7 Habits guru Steven Covey introduced a powerful and simple matrix for task management back in the early ’90s.  In the context of a sound business plan, with key milestones identified, it is a good method for sorting the important from the unimportant, the urgent from the not-so-urgent.  In today’s world things will fall off the to-do list for even the most organized and capable executive. 

For the start-up CEO it is more a struggle to see through the clutter to clarity.  I’m not one to hype self-help gurus, but I think everyone needs a paradigm for managing themselves and their time.  Covey’s book was right for me when I was a start-up founder.  I won’t endorse everything else that sprouts from that seed, but his book is filled with simple but useful concepts.

Now back to the quadrants.  You can find hundreds of blog posts and references to Covey’s quadrants, but you really only need to understand the axes: importance and urgency.  By building a matrix around these you have a paradigm for dividing tasks and activities – assuming you have a good grasp on what is important, of course – into either important/urgent (crises, pressing items), important/not urgent (planning, strategy development), unimportant/urgent (feeling busy), and unimportant/not urgent (golf, Vegas, etc.).

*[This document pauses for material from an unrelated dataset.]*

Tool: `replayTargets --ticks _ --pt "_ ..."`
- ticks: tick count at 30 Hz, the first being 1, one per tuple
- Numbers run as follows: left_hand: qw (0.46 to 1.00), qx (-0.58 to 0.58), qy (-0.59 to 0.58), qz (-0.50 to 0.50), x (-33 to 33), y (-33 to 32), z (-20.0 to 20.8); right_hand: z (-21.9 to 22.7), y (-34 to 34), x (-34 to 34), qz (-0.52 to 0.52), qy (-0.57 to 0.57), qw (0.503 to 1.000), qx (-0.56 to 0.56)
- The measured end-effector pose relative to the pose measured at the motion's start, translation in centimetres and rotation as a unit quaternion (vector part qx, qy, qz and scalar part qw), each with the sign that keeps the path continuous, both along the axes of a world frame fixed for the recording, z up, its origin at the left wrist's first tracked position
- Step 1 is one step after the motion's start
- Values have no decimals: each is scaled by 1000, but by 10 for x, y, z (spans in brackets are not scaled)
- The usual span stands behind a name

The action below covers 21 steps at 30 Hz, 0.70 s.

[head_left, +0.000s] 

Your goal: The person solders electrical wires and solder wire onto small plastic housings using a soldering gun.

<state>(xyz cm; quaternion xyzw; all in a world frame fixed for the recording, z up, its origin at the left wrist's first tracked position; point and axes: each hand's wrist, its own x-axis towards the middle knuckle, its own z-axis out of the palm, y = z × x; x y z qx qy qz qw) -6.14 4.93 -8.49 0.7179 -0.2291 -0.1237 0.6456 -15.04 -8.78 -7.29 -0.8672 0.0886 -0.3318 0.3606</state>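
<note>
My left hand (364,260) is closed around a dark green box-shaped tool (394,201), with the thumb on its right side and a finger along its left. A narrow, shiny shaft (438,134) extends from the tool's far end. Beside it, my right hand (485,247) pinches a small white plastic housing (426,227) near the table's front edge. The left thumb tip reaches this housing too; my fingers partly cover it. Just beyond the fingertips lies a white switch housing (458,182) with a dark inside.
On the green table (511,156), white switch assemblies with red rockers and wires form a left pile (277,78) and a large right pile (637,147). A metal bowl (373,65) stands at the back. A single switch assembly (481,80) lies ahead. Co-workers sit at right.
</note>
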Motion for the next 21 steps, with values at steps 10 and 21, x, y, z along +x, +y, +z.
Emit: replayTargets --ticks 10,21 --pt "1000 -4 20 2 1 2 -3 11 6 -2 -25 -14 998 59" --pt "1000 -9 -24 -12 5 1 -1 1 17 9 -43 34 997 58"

For the start-up CEO, sorting through urgent items is the real challenge.  Why?  Because all start-up CEOs crave time to plan, develop strategy, reflect on the business and seek advice/mentorship.  We called this “Quadrant II time” in my company.  We found that not only did we crave Quadrant II time as a management team, but our customers craved it as well. 

I rarely encounter a start-up CEO who is focused on leisure activities, so we know the only way to make Quadrant II time is by prioritizing urgent tasks and ignoring those that aren’t important.  It is liberating when this habit first gains traction in a small organization of any kind.  But it requires intense commitment and agreement on mission, key milestones and culture.  Building this sense of alignment is what leadership in the early-stage company is all about.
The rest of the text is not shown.